Please print all of the records that follow with nothing altered.

Data entries:
▽
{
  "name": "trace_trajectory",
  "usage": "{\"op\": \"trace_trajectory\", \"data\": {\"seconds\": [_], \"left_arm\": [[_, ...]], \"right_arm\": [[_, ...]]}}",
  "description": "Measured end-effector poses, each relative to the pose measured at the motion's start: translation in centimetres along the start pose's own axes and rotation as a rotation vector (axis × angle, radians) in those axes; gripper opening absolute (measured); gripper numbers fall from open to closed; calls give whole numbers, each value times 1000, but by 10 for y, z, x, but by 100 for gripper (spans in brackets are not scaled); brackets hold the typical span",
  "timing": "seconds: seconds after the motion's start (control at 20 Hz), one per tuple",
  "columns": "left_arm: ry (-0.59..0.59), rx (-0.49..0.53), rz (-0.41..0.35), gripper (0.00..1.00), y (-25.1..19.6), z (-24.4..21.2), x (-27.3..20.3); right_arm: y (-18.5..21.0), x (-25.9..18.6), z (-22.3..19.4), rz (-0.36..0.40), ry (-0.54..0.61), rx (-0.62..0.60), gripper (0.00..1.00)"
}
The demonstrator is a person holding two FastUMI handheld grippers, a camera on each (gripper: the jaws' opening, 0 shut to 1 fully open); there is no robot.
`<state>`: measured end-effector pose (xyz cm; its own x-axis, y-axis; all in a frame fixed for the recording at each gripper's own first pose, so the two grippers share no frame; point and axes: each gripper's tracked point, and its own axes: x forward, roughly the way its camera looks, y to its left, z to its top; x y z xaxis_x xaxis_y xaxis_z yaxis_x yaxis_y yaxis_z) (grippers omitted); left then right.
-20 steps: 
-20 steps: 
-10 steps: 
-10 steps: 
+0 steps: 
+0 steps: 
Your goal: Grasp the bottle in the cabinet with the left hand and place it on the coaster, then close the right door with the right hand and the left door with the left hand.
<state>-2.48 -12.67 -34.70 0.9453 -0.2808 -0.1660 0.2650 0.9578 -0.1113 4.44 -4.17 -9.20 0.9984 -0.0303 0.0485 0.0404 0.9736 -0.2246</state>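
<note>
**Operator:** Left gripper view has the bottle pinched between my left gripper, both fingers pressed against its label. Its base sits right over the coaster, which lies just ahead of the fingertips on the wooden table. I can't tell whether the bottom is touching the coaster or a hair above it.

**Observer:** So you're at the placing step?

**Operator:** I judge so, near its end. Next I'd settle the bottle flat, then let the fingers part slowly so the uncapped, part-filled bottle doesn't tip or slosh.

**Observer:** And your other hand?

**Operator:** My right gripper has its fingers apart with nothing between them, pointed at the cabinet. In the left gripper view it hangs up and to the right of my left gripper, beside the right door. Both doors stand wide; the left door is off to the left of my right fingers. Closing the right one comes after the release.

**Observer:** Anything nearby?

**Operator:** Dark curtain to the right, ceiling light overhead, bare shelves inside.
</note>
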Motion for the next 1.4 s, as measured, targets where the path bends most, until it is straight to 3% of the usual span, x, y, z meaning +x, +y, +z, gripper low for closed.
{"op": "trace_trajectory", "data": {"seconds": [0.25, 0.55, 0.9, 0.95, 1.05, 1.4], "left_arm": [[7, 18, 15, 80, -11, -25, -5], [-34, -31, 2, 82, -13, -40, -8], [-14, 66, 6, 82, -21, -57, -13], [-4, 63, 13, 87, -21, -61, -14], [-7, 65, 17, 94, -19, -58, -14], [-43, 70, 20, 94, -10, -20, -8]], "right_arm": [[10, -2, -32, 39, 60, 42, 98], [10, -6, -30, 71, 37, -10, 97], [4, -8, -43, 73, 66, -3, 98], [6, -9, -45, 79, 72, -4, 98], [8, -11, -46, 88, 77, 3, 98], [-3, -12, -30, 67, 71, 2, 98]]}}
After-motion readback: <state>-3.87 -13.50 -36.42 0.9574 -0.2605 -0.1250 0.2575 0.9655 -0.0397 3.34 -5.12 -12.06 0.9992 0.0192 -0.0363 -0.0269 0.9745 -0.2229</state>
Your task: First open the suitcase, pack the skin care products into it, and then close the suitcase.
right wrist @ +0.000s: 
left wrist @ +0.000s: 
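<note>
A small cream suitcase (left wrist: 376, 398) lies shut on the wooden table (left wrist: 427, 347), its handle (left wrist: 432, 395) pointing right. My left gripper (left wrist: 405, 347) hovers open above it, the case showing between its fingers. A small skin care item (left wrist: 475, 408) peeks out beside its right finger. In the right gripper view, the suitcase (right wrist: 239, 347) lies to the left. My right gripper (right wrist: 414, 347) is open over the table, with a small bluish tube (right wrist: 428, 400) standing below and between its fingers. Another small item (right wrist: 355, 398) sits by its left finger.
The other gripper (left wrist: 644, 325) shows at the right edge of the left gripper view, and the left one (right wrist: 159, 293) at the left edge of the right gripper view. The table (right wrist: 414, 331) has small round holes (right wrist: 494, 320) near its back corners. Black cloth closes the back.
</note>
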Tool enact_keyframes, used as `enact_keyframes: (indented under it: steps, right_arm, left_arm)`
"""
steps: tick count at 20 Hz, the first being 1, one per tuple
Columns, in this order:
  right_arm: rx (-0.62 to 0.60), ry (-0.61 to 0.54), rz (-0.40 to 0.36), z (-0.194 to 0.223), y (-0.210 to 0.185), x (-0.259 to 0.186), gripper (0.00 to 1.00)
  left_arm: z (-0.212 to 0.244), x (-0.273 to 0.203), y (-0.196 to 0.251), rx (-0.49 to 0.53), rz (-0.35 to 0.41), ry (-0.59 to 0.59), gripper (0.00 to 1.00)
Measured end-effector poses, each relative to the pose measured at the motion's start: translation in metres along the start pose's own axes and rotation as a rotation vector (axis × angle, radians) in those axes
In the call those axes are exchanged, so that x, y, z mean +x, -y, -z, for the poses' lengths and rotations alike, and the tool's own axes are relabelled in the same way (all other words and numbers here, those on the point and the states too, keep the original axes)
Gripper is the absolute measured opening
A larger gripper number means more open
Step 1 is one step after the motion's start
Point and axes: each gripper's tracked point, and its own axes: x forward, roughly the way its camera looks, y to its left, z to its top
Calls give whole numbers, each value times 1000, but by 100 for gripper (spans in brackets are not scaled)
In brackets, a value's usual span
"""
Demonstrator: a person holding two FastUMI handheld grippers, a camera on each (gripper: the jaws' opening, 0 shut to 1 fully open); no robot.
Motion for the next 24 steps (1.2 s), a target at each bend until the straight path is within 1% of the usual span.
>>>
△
Worked solution
{
  "name": "trace_trajectory",
  "usage": "{\"op\": \"trace_trajectory\", \"data\": {\"seconds\": [_], \"left_arm\": [[_, ...]], \"right_arm\": [[_, ...]]}}",
  "description": "Measured end-effector poses, each relative to the pose measured at the motion's start: translation in centimetres along the start pose's own axes and rotation as a rotation vector (axis × angle, radians) in those axes; gripper opening absolute (measured); gripper numbers fall from open to closed; calls give whole numbers, each value times 1000, but by 10 for y, z, x, but by 100 for gripper (spans in brackets are not scaled); brackets hold the typical span",
  "timing": "seconds: seconds after the motion's start (control at 20 Hz), one per tuple",
  "columns": "left_arm: ry (-0.59..0.59), rx (-0.49..0.53), rz (-0.41..0.35), gripper (0.00..1.00), y (-25.1..19.6), z (-24.4..21.2), x (-27.3..20.3); right_arm: y (-18.5..21.0), x (-25.9..18.6), z (-22.3..19.4), rz (-0.36..0.40), ry (-0.54..0.61), rx (-0.62..0.60), gripper (0.00..1.00)"
}
The demonstrator is a person holding two FastUMI handheld grippers, a camera on each (gripper: the jaws' opening, 0 shut to 1 fully open); there is no robot.
`<state>`: measured end-effector pose (xyz cm; its own x-axis, y-axis; all in a frame fixed for the recording at each gripper's own first pose, so the two grippers share no frame; point and axes: each gripper's tracked point, and its own axes: x forward, roughly the way its camera looks, y to its left, z to its top; x y z xaxis_x xaxis_y xaxis_z yaxis_x yaxis_y yaxis_z) (grippers omitted); left then right.
-20 steps: 
-20 steps: 
-10 steps: 
-10 steps: 
+0 steps: 
+0 steps: 
Your goal: Grasp the bottle in the cabinet with the left hand and place it on the coaster, then close the right door with the right hand and the left door with the left hand.
<state>-2.48 -12.67 -34.70 0.9453 -0.2808 -0.1660 0.2650 0.9578 -0.1113 4.44 -4.17 -9.20 0.9984 -0.0303 0.0485 0.0404 0.9736 -0.2246</state>
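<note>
**Operator:** Left gripper view has the bottle pinched between my left gripper, both fingers pressed against its label. Its base sits right over the coaster, which lies just ahead of the fingertips on the wooden table. I can't tell whether the bottom is touching the coaster or a hair above it.

**Observer:** So you're at the placing step?

**Operator:** I judge so, near its end. Next I'd settle the bottle flat, then let the fingers part slowly so the uncapped, part-filled bottle doesn't tip or slosh.

**Observer:** And your other hand?

**Operator:** My right gripper has its fingers apart with nothing between them, pointed at the cabinet. In the left gripper view it hangs up and to the right of my left gripper, beside the right door. Both doors stand wide; the left door is off to the left of my right fingers. Closing the right one comes after the release.

**Observer:** Anything nearby?

**Operator:** Dark curtain to the right, ceiling light overhead, bare shelves inside.
</note>
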Motion for the next 1.4 s, as measured, targets where the path bends most, until it is straight to 3% of the usual span, x, y, z meaning +x, +y, +z, gripper low for closed.
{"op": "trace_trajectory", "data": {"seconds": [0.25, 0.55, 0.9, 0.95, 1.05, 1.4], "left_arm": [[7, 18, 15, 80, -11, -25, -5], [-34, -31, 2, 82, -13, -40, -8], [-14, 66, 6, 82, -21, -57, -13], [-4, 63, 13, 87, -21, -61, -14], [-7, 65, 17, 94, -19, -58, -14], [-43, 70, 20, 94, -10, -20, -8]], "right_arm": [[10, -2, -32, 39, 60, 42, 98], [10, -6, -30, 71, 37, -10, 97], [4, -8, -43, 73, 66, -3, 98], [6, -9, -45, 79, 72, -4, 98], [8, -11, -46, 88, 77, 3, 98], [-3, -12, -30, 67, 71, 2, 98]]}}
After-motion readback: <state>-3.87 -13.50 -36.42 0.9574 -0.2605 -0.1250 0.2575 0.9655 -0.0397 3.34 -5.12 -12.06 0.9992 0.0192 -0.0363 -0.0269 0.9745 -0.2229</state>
Your task: First open the suitcase, pack the skin care products into it, and then close the suitcase.
right wrist @ +0.000s: 
left wrist @ +0.000s: 
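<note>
A small cream suitcase (left wrist: 376, 398) lies shut on the wooden table (left wrist: 427, 347), its handle (left wrist: 432, 395) pointing right. My left gripper (left wrist: 405, 347) hovers open above it, the case showing between its fingers. A small skin care item (left wrist: 475, 408) peeks out beside its right finger. In the right gripper view, the suitcase (right wrist: 239, 347) lies to the left. My right gripper (right wrist: 414, 347) is open over the table, with a small bluish tube (right wrist: 428, 400) standing below and between its fingers. Another small item (right wrist: 355, 398) sits by its left finger.
The other gripper (left wrist: 644, 325) shows at the right edge of the left gripper view, and the left one (right wrist: 159, 293) at the left edge of the right gripper view. The table (right wrist: 414, 331) has small round holes (right wrist: 494, 320) near its back corners. Black cloth closes the back.
</note>
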Tool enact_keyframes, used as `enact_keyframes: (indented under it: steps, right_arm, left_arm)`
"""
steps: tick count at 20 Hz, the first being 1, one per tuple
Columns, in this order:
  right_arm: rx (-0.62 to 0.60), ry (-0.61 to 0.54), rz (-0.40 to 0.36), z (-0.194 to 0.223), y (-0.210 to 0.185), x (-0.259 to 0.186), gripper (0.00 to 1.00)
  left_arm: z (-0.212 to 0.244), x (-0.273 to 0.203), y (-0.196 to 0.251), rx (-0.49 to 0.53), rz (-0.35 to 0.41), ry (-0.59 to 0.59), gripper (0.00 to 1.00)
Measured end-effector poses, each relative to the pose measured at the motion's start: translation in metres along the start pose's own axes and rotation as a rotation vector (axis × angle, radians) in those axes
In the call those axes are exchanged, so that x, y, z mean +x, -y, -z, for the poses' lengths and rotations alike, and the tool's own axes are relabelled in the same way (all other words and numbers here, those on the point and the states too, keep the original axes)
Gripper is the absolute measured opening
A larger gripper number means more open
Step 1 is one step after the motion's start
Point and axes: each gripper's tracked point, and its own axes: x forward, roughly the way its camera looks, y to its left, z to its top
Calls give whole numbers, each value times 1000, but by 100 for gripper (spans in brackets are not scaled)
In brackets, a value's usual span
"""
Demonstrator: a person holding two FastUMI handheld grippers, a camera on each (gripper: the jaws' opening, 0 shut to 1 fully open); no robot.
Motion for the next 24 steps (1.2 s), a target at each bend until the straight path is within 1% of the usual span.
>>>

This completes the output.